**WHAT TO WORK ON:** The span to repeat in the listing below runs from the line containing "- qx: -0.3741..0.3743" to the line containing "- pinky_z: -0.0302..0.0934", inclusive. Repeat it exactly, and only it.

**DATA EXCERPTS:**

=== Section Start ===

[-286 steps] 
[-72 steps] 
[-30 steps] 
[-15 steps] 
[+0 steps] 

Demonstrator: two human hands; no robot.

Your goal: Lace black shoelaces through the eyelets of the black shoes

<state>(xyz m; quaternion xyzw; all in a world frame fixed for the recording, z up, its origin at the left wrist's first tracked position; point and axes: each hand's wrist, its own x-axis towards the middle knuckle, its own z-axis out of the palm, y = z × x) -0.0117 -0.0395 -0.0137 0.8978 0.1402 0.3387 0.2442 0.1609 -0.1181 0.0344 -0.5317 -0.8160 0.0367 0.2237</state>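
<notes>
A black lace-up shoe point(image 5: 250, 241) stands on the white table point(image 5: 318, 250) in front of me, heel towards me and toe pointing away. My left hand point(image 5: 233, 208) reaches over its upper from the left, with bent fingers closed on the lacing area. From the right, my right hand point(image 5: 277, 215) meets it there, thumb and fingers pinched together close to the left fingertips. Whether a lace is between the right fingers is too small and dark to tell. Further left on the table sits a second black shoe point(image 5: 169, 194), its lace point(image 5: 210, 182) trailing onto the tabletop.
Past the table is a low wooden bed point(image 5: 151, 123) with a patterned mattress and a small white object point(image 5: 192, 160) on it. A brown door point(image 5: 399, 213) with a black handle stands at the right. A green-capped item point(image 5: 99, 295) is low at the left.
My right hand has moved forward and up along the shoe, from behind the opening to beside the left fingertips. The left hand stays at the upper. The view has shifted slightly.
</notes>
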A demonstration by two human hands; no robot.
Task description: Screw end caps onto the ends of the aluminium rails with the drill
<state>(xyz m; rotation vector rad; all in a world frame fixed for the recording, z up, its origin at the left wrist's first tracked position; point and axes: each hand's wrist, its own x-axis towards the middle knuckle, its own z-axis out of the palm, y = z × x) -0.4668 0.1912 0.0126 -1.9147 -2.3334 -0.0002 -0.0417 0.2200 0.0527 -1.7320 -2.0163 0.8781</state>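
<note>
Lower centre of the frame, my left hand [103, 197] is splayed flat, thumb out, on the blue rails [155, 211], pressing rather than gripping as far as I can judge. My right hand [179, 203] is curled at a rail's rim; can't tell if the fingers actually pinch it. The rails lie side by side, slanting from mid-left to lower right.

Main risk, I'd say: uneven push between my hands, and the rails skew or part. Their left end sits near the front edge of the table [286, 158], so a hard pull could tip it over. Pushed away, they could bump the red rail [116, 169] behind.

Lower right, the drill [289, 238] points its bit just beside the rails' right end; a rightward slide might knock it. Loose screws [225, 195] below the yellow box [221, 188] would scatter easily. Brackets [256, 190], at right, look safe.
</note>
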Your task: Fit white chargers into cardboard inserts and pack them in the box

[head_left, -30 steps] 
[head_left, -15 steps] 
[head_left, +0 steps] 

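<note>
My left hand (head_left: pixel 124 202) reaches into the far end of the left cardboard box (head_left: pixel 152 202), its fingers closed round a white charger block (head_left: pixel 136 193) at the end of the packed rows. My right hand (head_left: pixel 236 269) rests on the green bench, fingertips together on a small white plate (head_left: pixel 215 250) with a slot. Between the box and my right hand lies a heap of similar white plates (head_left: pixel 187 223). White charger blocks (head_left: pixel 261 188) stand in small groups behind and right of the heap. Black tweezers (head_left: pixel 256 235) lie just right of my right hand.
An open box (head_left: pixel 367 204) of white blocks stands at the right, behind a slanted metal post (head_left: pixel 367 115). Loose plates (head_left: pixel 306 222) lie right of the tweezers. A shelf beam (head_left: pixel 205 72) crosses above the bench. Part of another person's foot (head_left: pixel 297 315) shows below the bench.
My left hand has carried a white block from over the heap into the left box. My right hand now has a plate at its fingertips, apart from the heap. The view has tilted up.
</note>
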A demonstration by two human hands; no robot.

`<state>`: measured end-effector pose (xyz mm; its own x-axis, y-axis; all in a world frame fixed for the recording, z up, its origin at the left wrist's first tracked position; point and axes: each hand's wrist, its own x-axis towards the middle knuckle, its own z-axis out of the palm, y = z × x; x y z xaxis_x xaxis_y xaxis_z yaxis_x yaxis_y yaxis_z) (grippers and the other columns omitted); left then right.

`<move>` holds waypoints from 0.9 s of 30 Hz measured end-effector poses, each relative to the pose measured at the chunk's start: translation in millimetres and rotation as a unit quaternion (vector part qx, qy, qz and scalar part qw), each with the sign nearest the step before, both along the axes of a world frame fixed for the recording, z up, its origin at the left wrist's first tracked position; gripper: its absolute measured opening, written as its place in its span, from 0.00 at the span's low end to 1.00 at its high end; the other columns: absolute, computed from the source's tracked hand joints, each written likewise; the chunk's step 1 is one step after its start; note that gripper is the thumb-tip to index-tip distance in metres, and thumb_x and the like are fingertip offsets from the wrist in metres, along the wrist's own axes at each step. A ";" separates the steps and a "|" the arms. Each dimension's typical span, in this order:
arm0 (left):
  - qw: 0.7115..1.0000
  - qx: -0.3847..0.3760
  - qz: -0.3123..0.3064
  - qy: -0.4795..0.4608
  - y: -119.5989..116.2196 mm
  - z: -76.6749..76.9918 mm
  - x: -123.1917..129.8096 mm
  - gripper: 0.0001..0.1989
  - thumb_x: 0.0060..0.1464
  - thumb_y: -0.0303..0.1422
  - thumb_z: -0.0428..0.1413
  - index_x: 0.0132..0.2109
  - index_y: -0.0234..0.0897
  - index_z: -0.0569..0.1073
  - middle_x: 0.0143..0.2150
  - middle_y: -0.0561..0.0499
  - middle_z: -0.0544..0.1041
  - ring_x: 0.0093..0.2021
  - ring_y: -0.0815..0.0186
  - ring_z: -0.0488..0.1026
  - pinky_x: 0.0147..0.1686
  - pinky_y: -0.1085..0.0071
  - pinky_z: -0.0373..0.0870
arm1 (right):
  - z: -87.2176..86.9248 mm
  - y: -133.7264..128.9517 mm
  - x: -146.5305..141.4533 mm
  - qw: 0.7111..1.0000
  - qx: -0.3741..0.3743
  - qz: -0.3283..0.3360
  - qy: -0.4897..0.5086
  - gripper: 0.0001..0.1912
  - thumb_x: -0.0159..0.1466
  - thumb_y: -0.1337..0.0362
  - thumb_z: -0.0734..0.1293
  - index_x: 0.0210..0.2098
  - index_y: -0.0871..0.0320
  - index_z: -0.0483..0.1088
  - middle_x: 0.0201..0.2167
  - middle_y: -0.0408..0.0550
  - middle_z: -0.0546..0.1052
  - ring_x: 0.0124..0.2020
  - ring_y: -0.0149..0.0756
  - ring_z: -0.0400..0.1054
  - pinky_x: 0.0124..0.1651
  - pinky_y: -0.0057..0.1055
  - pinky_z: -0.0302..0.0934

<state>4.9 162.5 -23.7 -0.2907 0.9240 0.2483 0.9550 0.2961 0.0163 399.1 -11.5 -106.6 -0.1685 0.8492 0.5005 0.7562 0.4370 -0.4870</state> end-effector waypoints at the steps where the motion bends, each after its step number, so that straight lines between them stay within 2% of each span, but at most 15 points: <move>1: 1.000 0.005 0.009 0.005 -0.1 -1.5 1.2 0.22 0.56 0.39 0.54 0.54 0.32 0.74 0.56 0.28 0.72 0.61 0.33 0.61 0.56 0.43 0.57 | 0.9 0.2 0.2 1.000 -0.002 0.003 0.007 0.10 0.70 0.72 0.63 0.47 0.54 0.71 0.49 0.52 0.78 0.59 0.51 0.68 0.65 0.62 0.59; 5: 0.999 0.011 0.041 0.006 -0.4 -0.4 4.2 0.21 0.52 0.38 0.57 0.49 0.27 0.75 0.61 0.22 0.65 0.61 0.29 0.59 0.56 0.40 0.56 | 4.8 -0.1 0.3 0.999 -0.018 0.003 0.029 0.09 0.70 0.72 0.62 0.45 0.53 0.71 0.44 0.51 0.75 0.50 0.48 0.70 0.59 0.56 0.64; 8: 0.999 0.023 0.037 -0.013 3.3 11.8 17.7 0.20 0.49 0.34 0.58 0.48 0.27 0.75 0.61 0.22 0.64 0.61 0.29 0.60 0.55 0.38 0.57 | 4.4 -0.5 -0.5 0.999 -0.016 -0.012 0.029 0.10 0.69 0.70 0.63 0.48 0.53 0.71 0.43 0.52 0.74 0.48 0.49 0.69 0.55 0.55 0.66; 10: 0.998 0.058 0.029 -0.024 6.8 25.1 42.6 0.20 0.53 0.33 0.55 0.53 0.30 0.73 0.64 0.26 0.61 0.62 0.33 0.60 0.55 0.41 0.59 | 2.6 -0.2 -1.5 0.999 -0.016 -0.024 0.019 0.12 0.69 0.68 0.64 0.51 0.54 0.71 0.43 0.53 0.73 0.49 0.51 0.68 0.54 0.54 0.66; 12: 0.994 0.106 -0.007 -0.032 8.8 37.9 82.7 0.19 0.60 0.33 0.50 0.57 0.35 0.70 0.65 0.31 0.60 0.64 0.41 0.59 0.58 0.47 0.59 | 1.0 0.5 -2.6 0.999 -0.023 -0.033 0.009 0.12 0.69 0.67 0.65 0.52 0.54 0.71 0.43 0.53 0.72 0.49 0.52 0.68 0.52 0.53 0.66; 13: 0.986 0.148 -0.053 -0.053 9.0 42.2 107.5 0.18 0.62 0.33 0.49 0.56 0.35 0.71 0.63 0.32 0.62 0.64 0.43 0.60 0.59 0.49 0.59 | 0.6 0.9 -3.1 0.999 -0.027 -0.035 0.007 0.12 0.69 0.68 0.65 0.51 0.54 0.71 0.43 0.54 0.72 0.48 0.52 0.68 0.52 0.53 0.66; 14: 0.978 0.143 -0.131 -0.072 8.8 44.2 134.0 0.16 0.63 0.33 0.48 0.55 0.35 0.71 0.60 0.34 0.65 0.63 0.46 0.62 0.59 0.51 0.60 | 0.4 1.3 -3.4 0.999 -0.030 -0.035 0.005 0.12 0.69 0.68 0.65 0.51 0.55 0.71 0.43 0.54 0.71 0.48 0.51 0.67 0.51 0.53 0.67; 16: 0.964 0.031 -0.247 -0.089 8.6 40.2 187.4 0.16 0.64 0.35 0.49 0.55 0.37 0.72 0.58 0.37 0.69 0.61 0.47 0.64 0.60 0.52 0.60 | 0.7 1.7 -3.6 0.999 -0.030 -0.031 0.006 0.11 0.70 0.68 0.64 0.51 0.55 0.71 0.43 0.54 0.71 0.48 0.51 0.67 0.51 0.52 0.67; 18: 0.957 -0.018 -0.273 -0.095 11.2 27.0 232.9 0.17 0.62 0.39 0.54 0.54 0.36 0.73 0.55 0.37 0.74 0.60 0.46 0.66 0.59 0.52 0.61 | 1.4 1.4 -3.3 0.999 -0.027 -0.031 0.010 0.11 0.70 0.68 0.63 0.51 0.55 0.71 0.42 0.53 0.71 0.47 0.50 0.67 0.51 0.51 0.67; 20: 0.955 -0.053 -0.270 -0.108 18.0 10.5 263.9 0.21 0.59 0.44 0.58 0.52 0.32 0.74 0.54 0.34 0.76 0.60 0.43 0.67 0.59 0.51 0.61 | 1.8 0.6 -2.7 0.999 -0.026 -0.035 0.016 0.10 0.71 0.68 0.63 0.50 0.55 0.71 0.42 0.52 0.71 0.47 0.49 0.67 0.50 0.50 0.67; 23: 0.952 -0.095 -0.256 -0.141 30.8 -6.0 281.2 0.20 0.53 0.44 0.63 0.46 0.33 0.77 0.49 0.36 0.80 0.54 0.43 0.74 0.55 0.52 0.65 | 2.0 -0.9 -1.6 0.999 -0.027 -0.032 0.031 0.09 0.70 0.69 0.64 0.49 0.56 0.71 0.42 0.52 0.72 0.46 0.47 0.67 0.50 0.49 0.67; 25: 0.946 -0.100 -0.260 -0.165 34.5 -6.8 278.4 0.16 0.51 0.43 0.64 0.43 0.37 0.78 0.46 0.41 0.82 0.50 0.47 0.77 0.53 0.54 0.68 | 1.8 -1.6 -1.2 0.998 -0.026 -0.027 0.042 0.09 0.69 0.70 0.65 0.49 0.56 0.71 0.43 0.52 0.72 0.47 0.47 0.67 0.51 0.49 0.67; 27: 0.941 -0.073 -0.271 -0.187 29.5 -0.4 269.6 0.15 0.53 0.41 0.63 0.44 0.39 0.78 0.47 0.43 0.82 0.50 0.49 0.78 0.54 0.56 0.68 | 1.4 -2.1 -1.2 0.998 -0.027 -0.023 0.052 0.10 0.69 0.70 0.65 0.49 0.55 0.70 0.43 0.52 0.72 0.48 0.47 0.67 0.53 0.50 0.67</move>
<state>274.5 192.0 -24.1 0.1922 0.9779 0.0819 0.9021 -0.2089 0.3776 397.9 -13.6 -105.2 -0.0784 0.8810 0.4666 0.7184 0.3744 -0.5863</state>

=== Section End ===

**EXERCISE ANSWER:**
  - qx: -0.3741..0.3743
  - qz: -0.3283..0.3360
  - qy: -0.4897..0.5086
  - gripper: 0.0001..0.1912
  - thumb_x: -0.0159..0.1466
  - thumb_y: -0.1337..0.0362
  - thumb_z: -0.0734..0.1293
  - index_x: 0.0210..0.2098
  - index_y: -0.0871..0.0320
  - index_z: -0.0483..0.1088
  - middle_x: 0.0201..0.2167
  - middle_y: -0.0408..0.0550
  - middle_z: -0.0546..0.1052
  - ring_x: 0.0124..0.2020
  - ring_y: -0.0149..0.0756
  - ring_z: -0.0400..0.1054
  - pinky_x: 0.0124..0.1651
  - pinky_y: -0.0057..0.1055
  - pinky_z: -0.0302..0.0934

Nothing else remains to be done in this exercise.